A district court has held that the monetary limit on the penalty for willfully failing to file a Report of Foreign Bank and Foreign Accounts (FBAR) is an annual one. The court found that, in reaching this conclusion, it was not required to consider the ongoing split of court opinions in previous cases about whether the limit on the penalty is defined by statute or reg.
Background on FBAR Penalties
Under 31 USC 5314(a) and 31 C.F.R. 1010.350, every U.S. person that has a financial interest in, or signature or other authority over, a financial account in a foreign country must report the account to IRS annually on an FBAR. The penalty for violating the FBAR requirement is set forth in 31 USC 5321(a)(5). 31 USC 5321(a)(5)(A) provides that the Secretary of the Treasury may impose a civil money penalty on any person who violates, or causes any violation of 31 USC 5314(a). The maximum amount of the penalty depends on whether the violation was non-willful or willful. The maximum penalty amount for a nonwillful violation of the FBAR requirements is $10,000. (31 USC 5321(a)(5)(B)(i)) The maximum penalty amount for a willful violation is the greater of $100,000 or 50% of the balance in the account at the time of the violation. (31 USC 5321(a)(5)(C), 31 USC 5321(a)(5)(D))
The penalty amounts described above reflect a 2004 law change that increased the maximum civil penalties that can be assessed for willful failure to file an FBAR. Before that change, the maximum penalty was $100,000. Regs that were promulgated before the statutory increase continue to reflect the former $100,000 maximum (as opposed to the "greater of $100,000 or 50%..."). (31 C.F.R. 1010.820(g))

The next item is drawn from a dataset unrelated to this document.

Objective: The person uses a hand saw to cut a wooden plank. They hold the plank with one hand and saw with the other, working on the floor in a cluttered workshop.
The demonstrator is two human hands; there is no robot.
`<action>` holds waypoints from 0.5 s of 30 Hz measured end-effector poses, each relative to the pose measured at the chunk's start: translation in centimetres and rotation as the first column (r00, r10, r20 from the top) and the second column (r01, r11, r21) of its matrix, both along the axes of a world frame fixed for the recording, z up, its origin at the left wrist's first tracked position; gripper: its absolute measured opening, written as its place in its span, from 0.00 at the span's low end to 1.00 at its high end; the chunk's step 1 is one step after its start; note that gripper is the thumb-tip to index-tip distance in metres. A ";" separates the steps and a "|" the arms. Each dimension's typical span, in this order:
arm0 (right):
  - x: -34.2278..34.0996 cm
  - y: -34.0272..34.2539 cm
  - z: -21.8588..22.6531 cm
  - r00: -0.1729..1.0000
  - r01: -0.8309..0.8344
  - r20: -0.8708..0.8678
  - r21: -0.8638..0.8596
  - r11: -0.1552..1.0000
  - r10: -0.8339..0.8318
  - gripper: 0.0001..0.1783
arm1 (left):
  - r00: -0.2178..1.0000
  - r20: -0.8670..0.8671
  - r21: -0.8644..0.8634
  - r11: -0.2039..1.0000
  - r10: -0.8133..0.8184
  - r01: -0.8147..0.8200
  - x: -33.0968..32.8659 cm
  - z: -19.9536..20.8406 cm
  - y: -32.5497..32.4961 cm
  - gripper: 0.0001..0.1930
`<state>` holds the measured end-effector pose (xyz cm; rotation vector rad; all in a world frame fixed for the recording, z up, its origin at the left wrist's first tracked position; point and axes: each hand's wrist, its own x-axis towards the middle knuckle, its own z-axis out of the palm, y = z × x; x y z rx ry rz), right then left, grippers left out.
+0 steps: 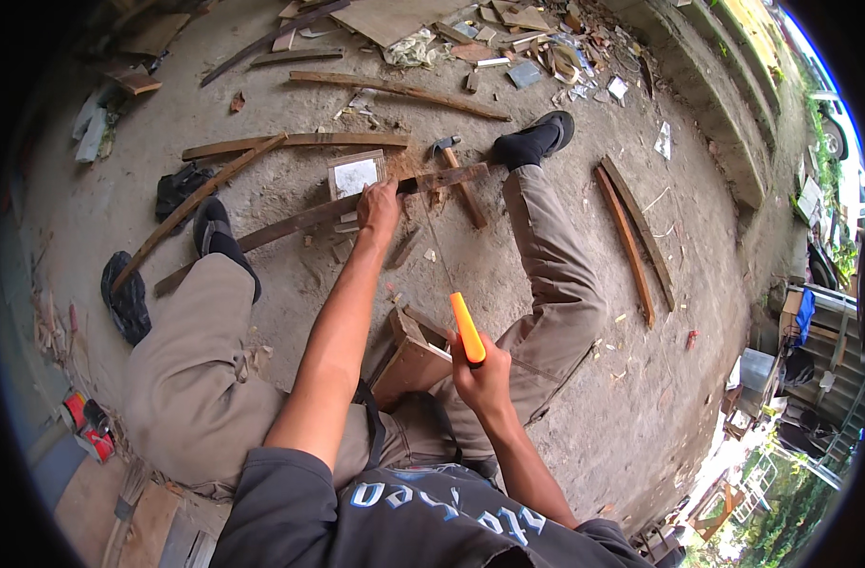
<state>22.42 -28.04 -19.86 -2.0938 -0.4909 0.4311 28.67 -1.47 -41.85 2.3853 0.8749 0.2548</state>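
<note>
With fingers clamped, the left hand [380, 204] gripped a long, dark-brown wooden plank [305, 220] and the right hand [485, 381] gripped an orange-handled, thin-bladed metal handsaw [467, 327].

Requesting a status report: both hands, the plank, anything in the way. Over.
Left hand holds dark plank. Right hand grips orange-handled saw. Hammer lies crosswise beneath plank, right of left hand.

From my remote head-camera view, I see a dark grey short-sleeved T-shirt [291, 516] with large white, blue-edged lettering [444, 502] across the chest. Loose taupe trousers [201, 350] cover both legs, with black straps [374, 428] at the lap. Black socks [516, 150] meet dark footwear [557, 128]. The left hand [379, 204] and right hand [485, 381] are bare.
</note>
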 end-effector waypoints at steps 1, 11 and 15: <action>-0.1 -0.1 0.3 1.000 0.011 -0.010 0.001 1.000 -0.011 0.13 | 1.000 -0.002 0.024 1.000 0.011 -0.011 -0.1 0.2 -0.3 0.13; 5.9 7.3 -3.5 0.997 -0.043 0.059 -0.039 0.998 0.046 0.16 | 0.999 0.032 0.107 0.994 0.008 -0.011 -0.2 -0.1 -0.3 0.13; 0.9 0.5 0.9 0.999 -0.034 -0.012 -0.049 0.998 0.034 0.14 | 1.000 0.022 0.144 0.989 0.022 -0.024 -0.9 -1.0 -0.5 0.16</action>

Differing Court Opinions on FBAR
There is now disagreement amongst district courts as to whether the 2004 statutory amendment invalidated the $100,000 cap established by 31 C.F.R 1010.820. Among the courts that have held that the statutory amendment merely increased the maximum but did not require IRS to in any case impose the maximum, and thus held that the limit contained in the reg was the maximum penalty that IRS could impose, were Colliot, (DC TX 2018) 121 AFTR 2d 2018-1834, and Wadhan, (DC CO 2018) 122 AFTR 2d 2018-5208.
Facts of this FBAR Case
The taxpayer, Mr. Shinday had foreign bank accounts for which he was required to file an FBAR, and for which he didn't file an FBAR, for 2005 through 2011. The balances in those accounts, for 2005 through 2011, varied from approximately $380,000 to $1,031,548.

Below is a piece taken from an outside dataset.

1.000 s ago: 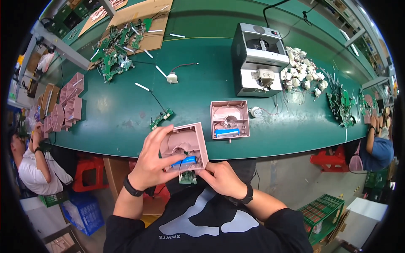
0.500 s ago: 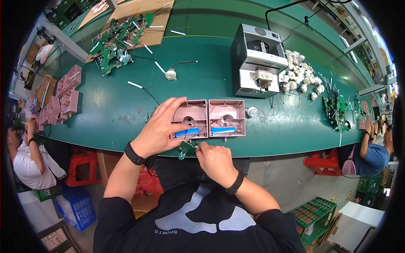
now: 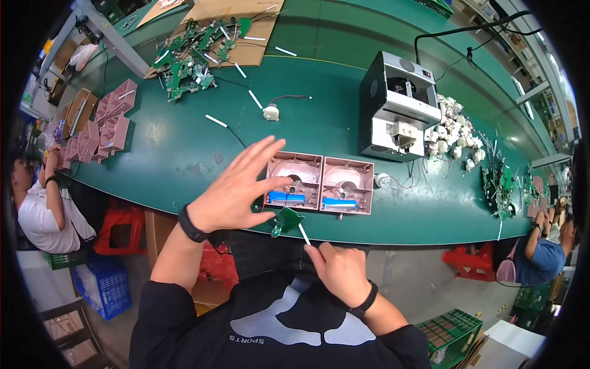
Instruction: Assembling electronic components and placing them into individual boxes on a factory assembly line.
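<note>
Two pink plastic casings, a left one (image 3: 275,172) and a right one (image 3: 366,178), lie side by side near the table's front edge. Each holds a blue cylindrical battery, the left battery (image 3: 286,198) and the right battery (image 3: 340,204). My left hand (image 3: 230,187) is open, fingers spread, at the left casing's side with a fingertip reaching over it. Below this casing, a small green circuit board (image 3: 289,220) hangs at the table edge. A white strip (image 3: 303,234) runs from the board to my right hand (image 3: 339,270), which is closed on its lower end.
A grey and black machine (image 3: 399,111) stands behind the casings to the right, beside a heap of white motors (image 3: 455,138). Green circuit boards (image 3: 196,58) are piled on cardboard at the far left. More pink casings (image 3: 114,117) sit left, near a co-worker (image 3: 46,215).
My left hand has let go of the left casing and spread its fingers. My right hand has drawn down from the board, so the white strip now shows between them. The view has shifted.
</note>
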The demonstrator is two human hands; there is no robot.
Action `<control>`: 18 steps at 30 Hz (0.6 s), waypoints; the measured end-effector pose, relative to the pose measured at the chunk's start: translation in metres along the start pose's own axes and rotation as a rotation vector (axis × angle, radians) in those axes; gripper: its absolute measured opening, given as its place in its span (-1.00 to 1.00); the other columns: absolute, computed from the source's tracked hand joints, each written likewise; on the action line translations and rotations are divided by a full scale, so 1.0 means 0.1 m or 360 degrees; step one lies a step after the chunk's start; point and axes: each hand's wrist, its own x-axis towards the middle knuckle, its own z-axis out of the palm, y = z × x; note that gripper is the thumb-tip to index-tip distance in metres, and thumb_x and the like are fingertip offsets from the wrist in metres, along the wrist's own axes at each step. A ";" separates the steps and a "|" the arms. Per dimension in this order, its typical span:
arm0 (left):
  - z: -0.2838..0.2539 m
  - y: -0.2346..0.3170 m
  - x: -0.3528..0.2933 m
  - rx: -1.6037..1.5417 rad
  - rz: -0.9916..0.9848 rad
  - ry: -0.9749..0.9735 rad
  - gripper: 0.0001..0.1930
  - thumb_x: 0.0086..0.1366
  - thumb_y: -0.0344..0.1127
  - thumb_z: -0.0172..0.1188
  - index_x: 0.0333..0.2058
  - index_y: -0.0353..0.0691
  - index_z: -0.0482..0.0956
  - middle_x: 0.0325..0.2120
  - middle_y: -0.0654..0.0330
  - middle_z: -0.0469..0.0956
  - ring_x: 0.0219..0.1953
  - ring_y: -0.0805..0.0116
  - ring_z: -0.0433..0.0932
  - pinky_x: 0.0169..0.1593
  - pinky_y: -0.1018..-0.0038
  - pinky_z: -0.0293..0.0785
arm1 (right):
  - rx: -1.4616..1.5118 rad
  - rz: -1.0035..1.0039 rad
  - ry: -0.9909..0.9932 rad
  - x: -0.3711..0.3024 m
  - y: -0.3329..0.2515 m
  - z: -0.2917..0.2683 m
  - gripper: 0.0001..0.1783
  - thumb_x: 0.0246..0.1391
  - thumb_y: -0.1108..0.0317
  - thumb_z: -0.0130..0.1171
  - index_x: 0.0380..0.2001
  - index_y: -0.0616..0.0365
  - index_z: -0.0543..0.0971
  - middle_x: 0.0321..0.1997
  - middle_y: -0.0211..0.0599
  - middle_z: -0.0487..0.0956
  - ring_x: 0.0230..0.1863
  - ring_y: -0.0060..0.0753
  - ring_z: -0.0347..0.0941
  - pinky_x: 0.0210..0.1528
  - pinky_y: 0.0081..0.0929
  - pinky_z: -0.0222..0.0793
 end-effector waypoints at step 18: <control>0.05 0.17 -0.55 -0.0861 -0.1100 0.1130 -0.89 0.26 -0.47 0.42 -0.29 -0.36 0.70 -0.37 0.10 0.73 -0.32 0.35 0.70 -0.18 0.43 0.61 | 0.0848 -0.0131 0.0270 0.05 -0.06 -0.16 -0.72 0.13 0.36 0.47 -0.17 0.25 0.62 -0.45 -0.21 0.67 -0.55 -0.35 0.59 -0.46 -0.44 0.48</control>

IRS assessed willful FBAR penalties against Shinday for the tax years 2007 to 2011. The aggregate amount of these penalties was $257,888, which represented 25% of the combined 2006 year-end balance of Shinday's foreign bank accounts, which equaled $1,031,548. This total was then divided equally, in order to apply penalties equally for each year starting in 2007 and ending in 2011.
Shinday argued that IRS's claim to reduce Shinday's penalty assessments to judgment must be dismissed because IRS assessed penalties which exceeded the $100,000 penalty cap established by 31 C.F.R. 1010.820. Relying on Colliot and Wahdan, Shinday contended that 31 C.F.R. 1010.820's cap controls because it is consistent with 31 U.S.C. 5321, the statute under which it was issued.
Court OKs IRS calculation. The court approved IRS's calculation.
The court said that neither of the cases cited by Shinday supported his position. In Colliot, the court found that IRS could not assess FBAR penalties exceeding the $100,000 cap promulgated under 31 C.F.R. 1010.820, but that court only considered FBAR penalties that exceeded $100,000 in a given year. Similarly, the court in Wahdan concluded that IRS "is not empowered to impose yearly penalties in excess of $100,000 per account".
The court here said that the facts of Colliot and Wahdan were thus inapposite to this case because the five penalties assessed against Shinday were individually all less than $100,000. Although in the aggregate the penalties against Shinday totaled $257,888, the yearly, individual penalties were each approximately $51,578. Each time Shinday willfully failed to timely file an FBAR, IRS assessed a penalty. The penalties were imposed for separate, if successive, alleged FBAR violations resulting from Shinday' failure to file FBAR reports in 2007, 2008, 2009, 2010, and 2011.
Finally, the court noted that, in arriving at its decision, it did not need to reach the issue of whether 31 USC 5321 invalidates the Department of Treasury's implementing regs, because there was no year in which Shinday was penalized more than $100,000.